What does this story reveal about God, and us?

October 3 Sermon: The Ten Commandments — Exodus 20:1-17

And God spoke all these words: “I am the LORD your God, who brought you out of Egypt, out of the land of slavery.

You shall have no other gods before me.

You shall not make for yourself an idol in the form of anything in heaven above or on the earth beneath or in the waters below. You shall not bow down to them or worship them; for I, the LORD your God, am a jealous God, punishing the children for the sin of the fathers to the third and fourth generation of those who hate me, but showing love to a thousand generations of those who love me and keep my commandments.

You shall not misuse the name of the LORD your God, for the LORD will not hold anyone guiltless who misuses God’s name.

Remember the Sabbath day by keeping it holy. Six days you shall labor and do all your work,

but the seventh day is a Sabbath to the LORD your God. On it you shall not do any work, neither you, nor your son or daughter, nor your manservant or maidservant, nor your animals, nor the alien within your gates. For in six days the LORD made the heavens and the earth, the sea, and all that is in them, but God rested on the seventh day. Therefore the LORD blessed the Sabbath day and made it holy.

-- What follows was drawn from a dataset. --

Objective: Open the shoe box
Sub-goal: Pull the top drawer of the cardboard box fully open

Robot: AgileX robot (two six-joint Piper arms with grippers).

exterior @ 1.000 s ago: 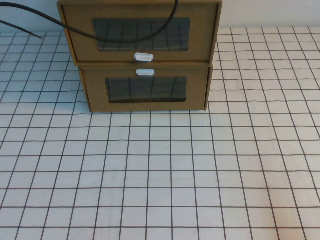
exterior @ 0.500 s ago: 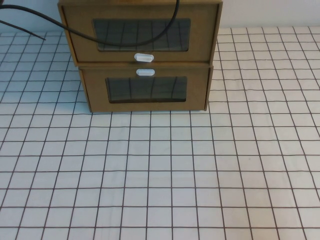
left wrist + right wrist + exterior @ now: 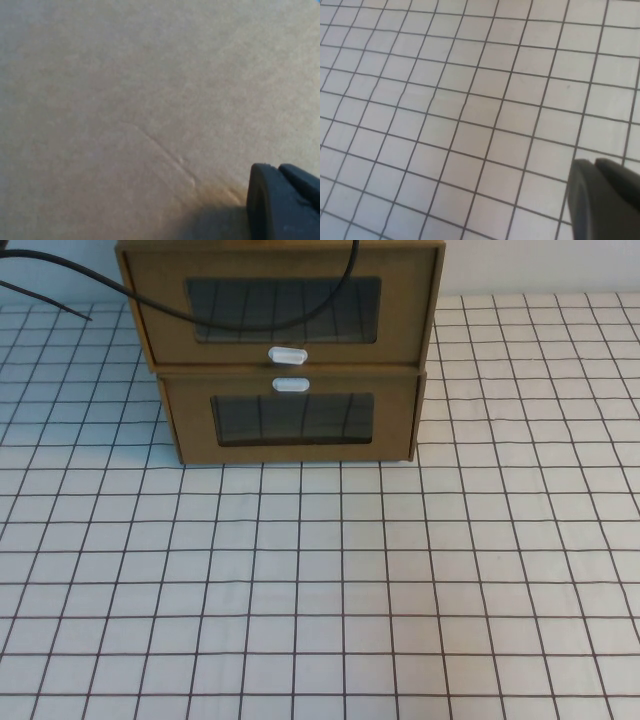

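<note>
Two brown cardboard shoe boxes are stacked at the back of the table, both closed. The upper box [image 3: 280,270] and the lower box [image 3: 290,450] each have a dark window and a white handle [image 3: 288,355] [image 3: 290,385]. Neither arm shows in the high view. In the left wrist view my left gripper [image 3: 278,170] is shut and empty, hovering close over a plain cardboard surface [image 3: 125,100]. In the right wrist view my right gripper [image 3: 596,164] is shut and empty above the checked tablecloth [image 3: 470,115], away from the boxes.
A black cable [image 3: 200,315] drapes across the upper box's front and runs off to the left. White cloth with a dark grid [image 3: 320,590] covers the table in front of and to the right of the boxes.
The loose end of the black cable at the far left has shifted slightly to the right. The boxes have not moved.
</note>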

Honor your father and your mother, so that you may live long in the land the LORD your God is giving you.

You shall not murder.

You shall not commit adultery.

You shall not steal.

You shall not give false testimony against your neighbor.

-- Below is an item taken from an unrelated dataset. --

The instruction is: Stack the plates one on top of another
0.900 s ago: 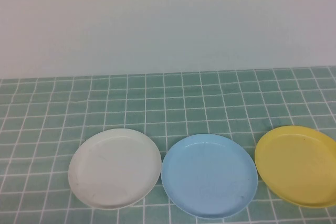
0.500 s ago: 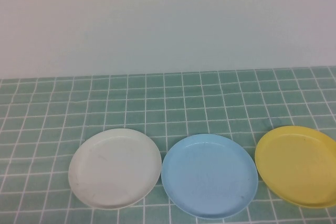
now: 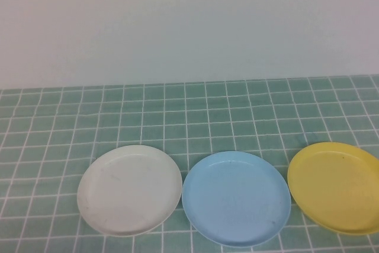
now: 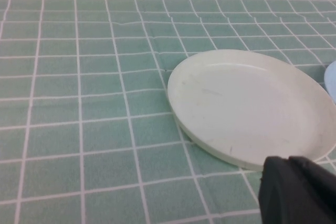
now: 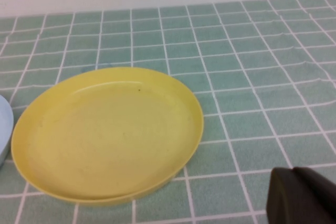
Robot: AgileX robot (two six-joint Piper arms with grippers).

You shall not covet your neighbor’s house. You shall not covet your neighbor’s wife, or his manservant or maidservant, his ox or donkey, or anything that belongs to your neighbor.

The biblical scholar Walter Brueggemann writes: “The Ten Commandments constitute the bottom line and reference point for all Old Testament thinking about ethics.”  Are these commandments your bottom line?

 Which commandment do you observe the most?  Which commandment do you observe the least?

The Exodus and Liberation

September 26 Sermon: The Exodus — Exodus 3:1-15

Now Moses was tending the flock of Jethro his father-in-law, the priest of Midian, and Moses led the flock to the far side of the desert and came to Horeb, the mountain of God.

There the angel of the LORD appeared to Moses in flames of fire from within a bush. Moses saw that though the bush was on fire the bush did not burn up. So Moses thought, “I will go over and see this strange sight — why the bush does not burn up.”

When the LORD saw that he had gone over to look, God called to Moses from within the bush, “Moses! Moses!” And Moses said, “Here I am.” “Do not come any closer,” God said. “Take off your sandals, for the place where you are standing is holy ground.”

Then God said, “I am the God of your father, the God of Abraham, the God of Isaac and the God of Jacob.” At this, Moses hid his face, because he was afraid to look at God.

The LORD said, “I have indeed seen the misery of my people in Egypt. I have heard them crying out because of their slave drivers, and I am concerned about their suffering. So I have come down to rescue them from the hand of the Egyptians and to bring them up out of that land into a good and spacious land, a land flowing with milk and honey– the home of the Canaanites, Hittites, Amorites, Perizzites, Hivites and Jebusites. And now the cry of the Israelites has reached me, and I have seen the way the Egyptians are oppressing them. So now, go. I am sending you to Pharaoh to bring my people the Israelites out of Egypt.”

But Moses said to God, “Who am I, that I should go to Pharaoh and bring the Israelites out of Egypt?” And God said, “I will be with you. And this will be the sign to you that it is I who have sent you: When you have brought the people out of Egypt, you will worship God on this mountain.”

Moses said to God, “Suppose I go to the Israelites and say to them, ‘The God of your fathers has sent me to you,’ and they ask me, ‘What is his name?’ Then what shall I tell them?” God said to Moses, “I AM WHO I AM. This is what you are to say to the Israelites: ‘I AM has sent me to you.'”

God also said to Moses, “Say to the Israelites, ‘The LORD, the God of your fathers– the God of Abraham, the God of Isaac and the God of Jacob– has sent me to you.’ This is my name forever, the name by which I am to be remembered from generation to generation.

When and where have you stood on holy ground?


From what do you need to be set free?